Maintenant que nous tenons entre nos menottes tremblantes le Pack premium de la XBox 360, forcément, on a qu'une seule envie, c'est de l'ouvrir. Mais en professionnels que nous sommes, nous avons décidé de faire durer le plaisir. Il ne faut pas négliger les préliminaires. C'est donc pas à pas que nous avons effeuillé la belle.
La première remarque qui vient est: Mais par où qu'elle s'ouvre cette boîte. Eh oui, le coffret s'ouvre par le côté et non par la face. Mais attribuons cette erreur (qui nous a fait perdre 5 minutes) à l'anxiété. Une fois ouvert, on se rend compte que tout est parfaitement emballé. Si parfois les coffrets sont de mauvaise qualité, si on bataille 3 heures pour extraire les éléments, ici, c'est le panard. Un premier bon point pour Microsoft et son packaging.


Petit à petit nous découvrons les différentes pièces du pack. Elles se livrent peu à peu à nous. Nous pouvons assister la mise au monde de la manette, de la télécommande, des câbles, du micro et du casque, des manuels, et bien entendu de la console. Mais, ne manque t'il pas quelque chose. Il est où le disque dur. Pas de panique. Afin de vous épargner un travail colossal, Microsoft l'a directement intégré à la XBox 360. C'est le truc argenté sur la haut de la console avec écrit HDD dessus. Explicite non ? On remarque également que deux USB sont cachés derrière un petit clapet en façade. Il ne reste plus qu'à procéder aux premiers tests.
Comme on n’avait pas envie de se précipiter à corps perdu sur le branchement de la console, nous avons décidé de la caresser un peu sur son enveloppe charnelle. Nous avons commencé par lui ôter sensuellement son disque dur. Ce dernier s'extrait très facilement par l'intermédiaire d'un petit bouton sur le haut de la XBox 360.
Nous avons poursuivi en la mettant à nu, en lui retirant sa façade amovible. Et là, je confirme, que c'est aussi délicat qu'enlever un sous tif avec une main, au premier rancard. Tout d'abord, il faut saisir le bout de la face plate entre son extrémité et l'intérieur du clapet avec les USB. Ensuite, il faut tirer doucement, mais fermement. Oh oui vas-y, continue ! J'aime quand tu me fais mal ! Donc comme vous l'avez compris, l'opération est assez délicate et nécessite d'être maître dans l'art du kamasutra appliqué aux consoles. Si vous tirez trop fort, vous pétez tout, si vous ne tirez pas assez fort, rien ne bouge.
La première chose est de trouver un emplacement à la console.
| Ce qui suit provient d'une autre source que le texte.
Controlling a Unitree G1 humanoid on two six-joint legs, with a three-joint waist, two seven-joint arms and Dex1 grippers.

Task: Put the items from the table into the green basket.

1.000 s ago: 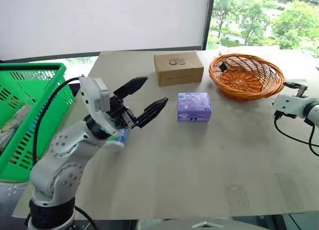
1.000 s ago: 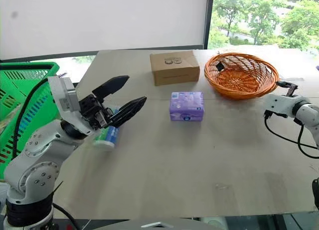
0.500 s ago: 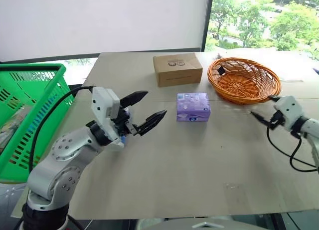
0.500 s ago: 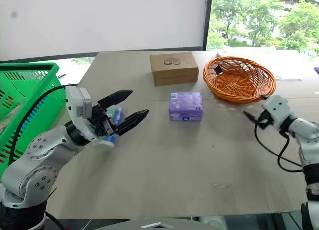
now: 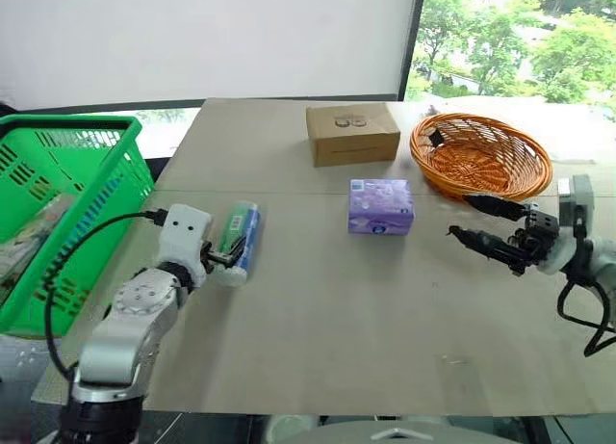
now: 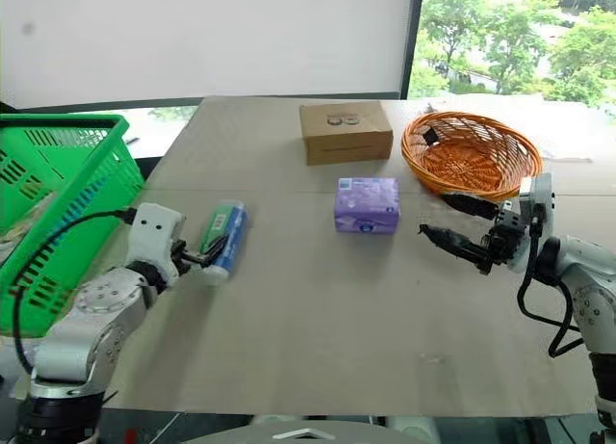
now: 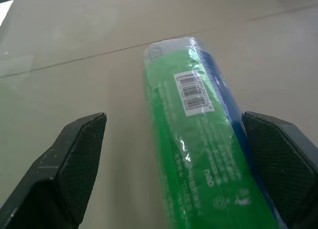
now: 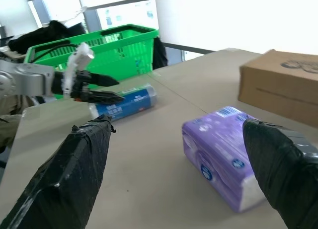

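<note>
Down goes the left pincer (image 5: pixel 229 253) from mid-air to the counter (image 5: pixel 318 348), jaws spread wide around the green-and-blue tube (image 5: pixel 236 240) at centre left, not closed on it. Over on the right, the right pincer (image 5: pixel 486 222) has swung inward, wide open, empty, pointing at the purple pack (image 5: pixel 381 206) in the middle. Green basket (image 5: pixel 67 213) waits at the left edge; cardboard box (image 5: pixel 352 134) and orange wicker basket (image 5: pixel 479 157) sit at the top.
</note>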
Primo, elle n'est pas légère. Elle est même plutôt du genre "Sauver Willy". Ensuite, il va falloir assez de place pour qu'elle ne soit pas enclavée dans un coin où elle va chauffer. Un minimum de 1 cm tout autour est indispensable. Mais le plus impressionnant est son bloc d'alim. Compte tenu de sa taille, on se rend compte que ce machin colossal n'a pas qu'une fonction de simple transfo. Par conséquent, il faut lui aussi éviter de le mettre dans un environnement qui risque de le faire chauffer. Eh ben dites-moi, il va falloir en libérer de la place dans mon salon.
Si le branchement sur une TV classique est sans soucis, on commence à avoir des problèmes sur un HTDV et sur un home cinéma. Tout d'abord, on ne voit pas de sortie en fibre optique au dos de la console. Donc, si vous possédez du High Tech en matière d'installation sonore, vous ne pourrez pas profiter pleinement de votre super ampli 30000W. Il faudra vous contenter de cinch classiques, et pas forcément de qualité.
Et on peut faire la même remarque pour la connectique HDTV. En effet, seules des prises cinch sont dispo. Et le hic, c'est que le standard actuel est le HDMI, voire le DVI. On fait donc un bon en arrière dans le temps. Par exemple, l'écran Philips Flat TV ne possède pas d'entrée vidéo HDTV en cinch. Il faut donc investir (encore des euros qui partent du portefeuille) dans un adaptateur. Si vous écumez les magasins hautement spécialisés, vous finirez sûrement par en trouver un. Par contre, en matière de grande distribution, il va falloir attendre que Madcatz lance le convertisseur HDAV - HDMI.